Copy out the data exactly as it appears, without a single image.

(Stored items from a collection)
◆ ◆ ◆
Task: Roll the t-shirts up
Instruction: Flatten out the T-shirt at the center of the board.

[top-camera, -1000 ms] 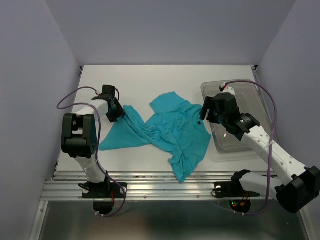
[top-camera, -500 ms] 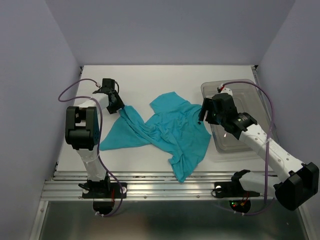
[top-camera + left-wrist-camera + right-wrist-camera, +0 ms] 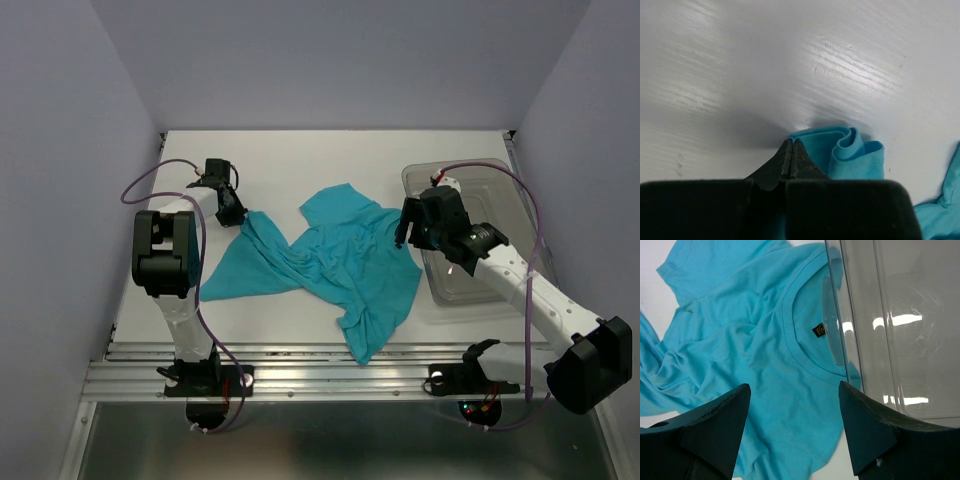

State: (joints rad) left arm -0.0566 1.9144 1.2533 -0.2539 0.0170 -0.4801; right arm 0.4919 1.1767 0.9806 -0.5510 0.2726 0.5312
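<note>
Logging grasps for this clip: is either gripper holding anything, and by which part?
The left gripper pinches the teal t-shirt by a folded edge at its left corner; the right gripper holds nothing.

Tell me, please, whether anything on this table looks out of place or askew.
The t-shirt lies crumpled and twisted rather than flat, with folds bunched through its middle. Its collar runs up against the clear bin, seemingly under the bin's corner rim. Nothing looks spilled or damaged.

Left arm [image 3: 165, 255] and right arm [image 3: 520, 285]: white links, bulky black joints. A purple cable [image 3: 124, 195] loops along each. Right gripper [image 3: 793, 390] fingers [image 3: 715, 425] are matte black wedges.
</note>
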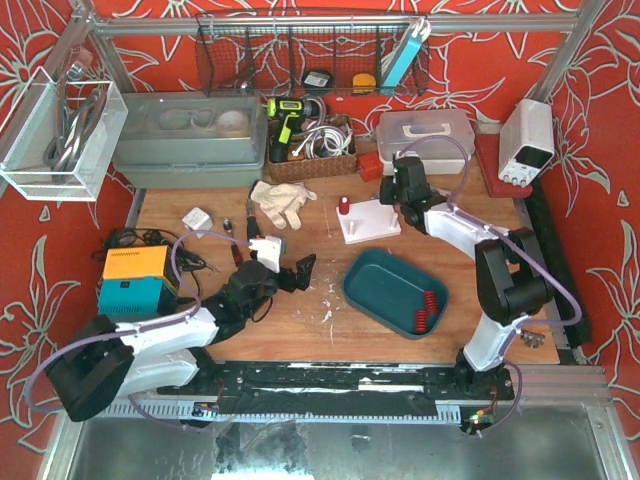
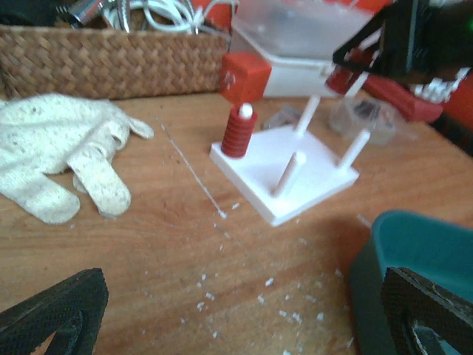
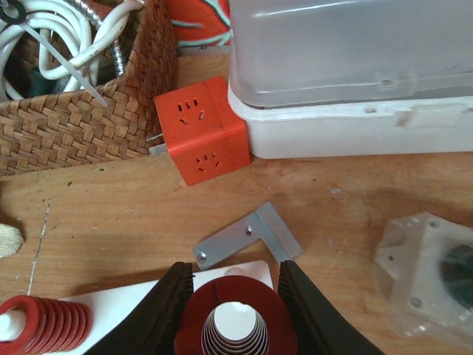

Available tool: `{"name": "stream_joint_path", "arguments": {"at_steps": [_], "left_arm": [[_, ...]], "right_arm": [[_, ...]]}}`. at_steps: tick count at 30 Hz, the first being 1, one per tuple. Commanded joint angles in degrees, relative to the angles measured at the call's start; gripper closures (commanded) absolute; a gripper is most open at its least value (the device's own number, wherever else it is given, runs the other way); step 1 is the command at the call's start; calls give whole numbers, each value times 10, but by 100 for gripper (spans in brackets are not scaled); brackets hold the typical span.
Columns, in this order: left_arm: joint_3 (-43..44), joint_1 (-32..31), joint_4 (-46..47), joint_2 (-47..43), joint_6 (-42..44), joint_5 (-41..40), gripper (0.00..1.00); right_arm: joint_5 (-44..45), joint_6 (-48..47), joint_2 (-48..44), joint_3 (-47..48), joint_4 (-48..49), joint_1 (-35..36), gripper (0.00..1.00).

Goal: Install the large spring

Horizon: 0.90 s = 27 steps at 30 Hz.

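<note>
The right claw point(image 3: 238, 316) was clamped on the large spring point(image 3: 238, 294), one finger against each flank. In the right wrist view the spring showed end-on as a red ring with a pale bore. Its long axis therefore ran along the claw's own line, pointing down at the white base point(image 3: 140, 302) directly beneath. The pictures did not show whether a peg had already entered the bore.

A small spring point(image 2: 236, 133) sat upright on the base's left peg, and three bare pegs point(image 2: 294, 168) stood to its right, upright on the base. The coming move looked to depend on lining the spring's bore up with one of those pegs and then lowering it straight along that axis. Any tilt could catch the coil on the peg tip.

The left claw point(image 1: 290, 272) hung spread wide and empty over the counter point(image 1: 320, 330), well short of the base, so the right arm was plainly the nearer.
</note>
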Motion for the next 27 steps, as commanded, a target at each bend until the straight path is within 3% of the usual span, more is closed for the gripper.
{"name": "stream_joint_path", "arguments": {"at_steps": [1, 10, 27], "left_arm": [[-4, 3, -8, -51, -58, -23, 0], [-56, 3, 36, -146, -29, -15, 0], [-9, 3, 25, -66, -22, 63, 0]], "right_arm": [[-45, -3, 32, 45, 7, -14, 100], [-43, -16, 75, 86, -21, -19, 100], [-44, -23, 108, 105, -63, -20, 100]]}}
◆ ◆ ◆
§ RESPONSE FOR THIS EXERCISE
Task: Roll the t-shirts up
Instruction: Flatten out the T-shirt at the center of the board.

[top-camera, -1000 ms] 
[top-camera, -500 ms] 
[top-camera + left-wrist-camera + right-wrist-camera, +0 ms] 

State: (joints rad) left arm -0.0566 1.9144 1.2533 -0.2539 0.0170 -0.4801; right arm 0.4919 1.1767 0.9806 -0.5510 0.2726 0.5312
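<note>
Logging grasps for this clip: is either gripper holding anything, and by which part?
The left gripper pinches the teal t-shirt by a folded edge at its left corner; the right gripper holds nothing.

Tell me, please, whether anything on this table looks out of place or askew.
The t-shirt lies crumpled and twisted rather than flat, with folds bunched through its middle. Its collar runs up against the clear bin, seemingly under the bin's corner rim. Nothing looks spilled or damaged.

Left arm [image 3: 165, 255] and right arm [image 3: 520, 285]: white links, bulky black joints. A purple cable [image 3: 124, 195] loops along each. Right gripper [image 3: 793, 390] fingers [image 3: 715, 425] are matte black wedges.
</note>
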
Available tool: `{"name": "stream_joint_path", "arguments": {"at_steps": [_], "left_arm": [[_, ...]], "right_arm": [[_, ...]]}}`. at_steps: tick count at 30 Hz, the first being 1, one per tuple. Commanded joint angles in degrees, relative to the angles measured at the call's start; gripper closures (commanded) absolute; a gripper is most open at its least value (the device's own number, wherever else it is given, runs the other way); step 1 is the command at the call's start; calls give whole numbers, each value times 10, but by 100 for gripper (spans in brackets are not scaled); brackets hold the typical span.
Columns, in this order: left_arm: joint_3 (-43..44), joint_1 (-32..31), joint_4 (-46..47), joint_2 (-47..43), joint_6 (-42..44), joint_5 (-41..40), gripper (0.00..1.00); right_arm: joint_5 (-44..45), joint_6 (-48..47), joint_2 (-48..44), joint_3 (-47..48), joint_4 (-48..49), joint_1 (-35..36), gripper (0.00..1.00).

Goal: Install the large spring

Horizon: 0.90 s = 27 steps at 30 Hz.

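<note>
The right claw point(image 3: 238, 316) was clamped on the large spring point(image 3: 238, 294), one finger against each flank. In the right wrist view the spring showed end-on as a red ring with a pale bore. Its long axis therefore ran along the claw's own line, pointing down at the white base point(image 3: 140, 302) directly beneath. The pictures did not show whether a peg had already entered the bore.

A small spring point(image 2: 236, 133) sat upright on the base's left peg, and three bare pegs point(image 2: 294, 168) stood to its right, upright on the base. The coming move looked to depend on lining the spring's bore up with one of those pegs and then lowering it straight along that axis. Any tilt could catch the coil on the peg tip.

The left claw point(image 1: 290, 272) hung spread wide and empty over the counter point(image 1: 320, 330), well short of the base, so the right arm was plainly the nearer.
</note>
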Motion for the next 27 steps, as commanded, a target at each bend until the straight path is within 3% of the usual span, more is closed for the gripper.
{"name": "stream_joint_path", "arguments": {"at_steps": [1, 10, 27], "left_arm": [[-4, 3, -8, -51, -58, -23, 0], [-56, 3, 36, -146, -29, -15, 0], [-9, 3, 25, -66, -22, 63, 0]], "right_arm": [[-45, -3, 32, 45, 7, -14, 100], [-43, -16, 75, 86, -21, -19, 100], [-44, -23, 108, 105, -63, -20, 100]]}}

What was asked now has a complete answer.